There’s a big difference between a godly positive confession and denial—rejecting truth and believing a lie. Speaking in faith is not the same as ignoring or denying difficult truths—a big distinction some Christians fail to recognize. Godly truth identifies what God sees and wills, and His Word brings it forth, re-creating things as He desires. Godly Truth has the ability to make us what we were originally intended to be. Affirming the truth is a way we help bring it forth. This is also how evil works. Evil negates truth and life. It is like a cancer, an infection, a radiation: it mutates people, making them the worst versions of themselves. It reduces life to its lower forms. As Paul said, when we worship created things instead of God, we de-evolve, becoming mutated version of ourselves. As we accept lies as truth, we give evil the ability to change us and to bring forth those things in us. We are choosing to be remade in that image.

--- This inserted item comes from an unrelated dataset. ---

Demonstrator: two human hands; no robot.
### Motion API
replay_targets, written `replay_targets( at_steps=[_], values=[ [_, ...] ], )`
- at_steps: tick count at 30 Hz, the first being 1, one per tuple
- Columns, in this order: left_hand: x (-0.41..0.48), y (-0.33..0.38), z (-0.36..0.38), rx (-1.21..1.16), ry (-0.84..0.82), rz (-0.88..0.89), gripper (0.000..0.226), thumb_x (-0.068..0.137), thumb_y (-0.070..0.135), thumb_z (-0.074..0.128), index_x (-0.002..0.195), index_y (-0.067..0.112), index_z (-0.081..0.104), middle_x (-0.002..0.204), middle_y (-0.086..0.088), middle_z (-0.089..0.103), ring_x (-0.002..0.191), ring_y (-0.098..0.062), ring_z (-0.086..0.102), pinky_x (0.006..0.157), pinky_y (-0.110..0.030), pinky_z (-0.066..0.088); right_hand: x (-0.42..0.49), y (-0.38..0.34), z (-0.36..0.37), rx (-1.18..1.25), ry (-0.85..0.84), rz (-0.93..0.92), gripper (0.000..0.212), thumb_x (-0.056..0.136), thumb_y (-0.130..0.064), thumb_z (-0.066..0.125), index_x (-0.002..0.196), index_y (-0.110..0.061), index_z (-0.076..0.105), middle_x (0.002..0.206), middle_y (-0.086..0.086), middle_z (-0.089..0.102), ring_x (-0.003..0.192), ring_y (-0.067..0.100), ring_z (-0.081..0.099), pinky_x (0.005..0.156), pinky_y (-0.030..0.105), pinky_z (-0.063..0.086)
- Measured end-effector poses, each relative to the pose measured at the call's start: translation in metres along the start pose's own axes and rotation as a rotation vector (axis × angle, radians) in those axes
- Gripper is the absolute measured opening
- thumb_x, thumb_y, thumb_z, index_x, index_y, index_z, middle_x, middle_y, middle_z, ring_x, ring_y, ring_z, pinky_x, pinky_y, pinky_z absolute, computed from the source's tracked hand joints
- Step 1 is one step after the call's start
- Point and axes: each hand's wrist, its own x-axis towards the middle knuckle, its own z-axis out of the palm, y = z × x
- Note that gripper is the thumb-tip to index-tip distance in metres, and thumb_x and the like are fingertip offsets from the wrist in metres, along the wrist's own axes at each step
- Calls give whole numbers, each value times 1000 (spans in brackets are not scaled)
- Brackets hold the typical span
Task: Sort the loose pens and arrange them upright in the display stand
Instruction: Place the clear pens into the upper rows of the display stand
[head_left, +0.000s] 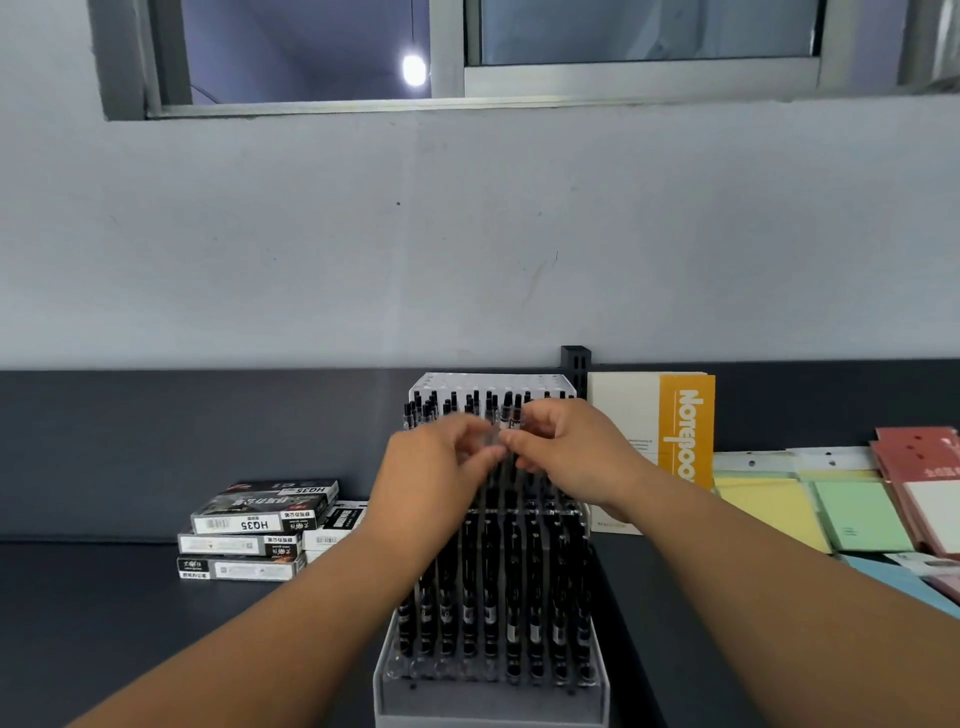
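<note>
Head view: in the lower left of the frame we see a stack of pen boxes (254, 525) on the dark worktop (104, 623). They look closed, so we cannot say whether more stock waits inside.

Next comes the left hand (431, 467), reaching over the display stand (488, 701). Its fingers (483, 457) curl toward the cluster at frame centre, but blur keeps us from telling whether they grip anything.

The stand sits at lower centre and looks well filled. Rows of black pens (511, 587) stand upright in its front tiers, and more caps show at the back. A line of open holes along the far rim suggests to us that a few places remain.

The right hand (566, 457) meets the left just above the middle rows. Its fingers (524, 441) pinch a clear-barrelled pen (506, 418), held roughly upright and, as we judge it, not yet seated.

Where any remaining loose pens lie we cannot make out, because both forearms hide the worktop beside the stand. At the right, a notebook (685, 431) leans upright, and coloured paper pads (852, 514) run off the frame edge.
</note>
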Motion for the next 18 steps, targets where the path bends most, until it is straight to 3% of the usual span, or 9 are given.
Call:
replay_targets(
  at_steps=[1,4,6,9,11,16,18],
  values=[
    [3,2,-4,-52,35,7,25,88,32,67,112,26,67,86,16,67,71,5,61,66,-2,44,0,0,1,19,-12,9,31,92,-30,63,119,-15,61,102,-1,70,79,9,70,68,23,55],
    [13,7,-10,-127,25,16,26,91,27,63,117,25,67,105,12,69,82,-6,67,82,-20,51,2,3,2,36,-33,10,32,91,-31,64,119,-14,64,97,-4,71,76,6,69,67,20,54],
    [18,8,-10,-117,-16,-7,22,89,26,66,110,22,70,101,11,70,83,-5,66,79,-15,49,3,5,3,60,-40,14,25,91,-30,64,111,-16,67,91,-2,73,76,8,70,72,28,57],
    [20,5,-7,-81,-33,-27,17,86,25,69,103,20,71,84,15,65,76,0,61,66,-2,41,2,8,5,66,-53,41,16,90,-26,65,99,-13,70,85,2,74,77,12,71,69,20,56],
    [21,4,-6,-64,-23,-42,17,86,28,68,102,20,70,79,18,61,74,2,59,63,-1,38,2,8,5,94,-69,57,11,90,-24,66,93,-14,70,83,4,75,80,16,72,75,23,58],
    [26,9,-6,35,-41,-51,19,87,34,65,101,21,68,81,12,64,77,-5,61,67,-14,43,5,3,7,-270,73,39,19,91,-37,63,85,-21,70,77,-4,72,74,10,67,69,24,51],
    [31,9,-8,56,-67,-80,14,87,33,64,96,23,67,82,9,66,74,-6,61,62,-14,40,5,2,12,-300,101,55,23,90,-39,62,84,-19,71,78,-3,71,73,11,65,72,27,53]
  ],
)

We are made in God’s image. The image was marred by the fall. Jesus came to restore that image. As we embrace Him and His truth, we are changed (glory to glory) back into that image. However, If we embrace lies and hold to words contrary to God’s truth as being truth, we give evil the ability to remake us differently, to steal, kill, and destroy: steal what God has given, kill the eternal spark of life He has placed in each of us, and destroy what remains of His image in us. Embracing any lie or denying any truth does this, but it is especially dangerous when it relates to our inherent identities. Many of God’s people do not realize the devil begins the same way he did in Eden—by manipulating words. Horrifyingly, some who even claim to be Christian embrace his work. First, morality and truth became relative. As absolutes disappear, words describing spiritual realities about God’s image can be redefined—such as love, holiness, marriage, friendship, male, female, gender, and sexuality. In our denial, we “identify” based on feelings or perceptions instead of the truth. By embracing what is NOT as if it IS, we are inviting a very active spiritual force to re-make us in another image—but it is an image not of God.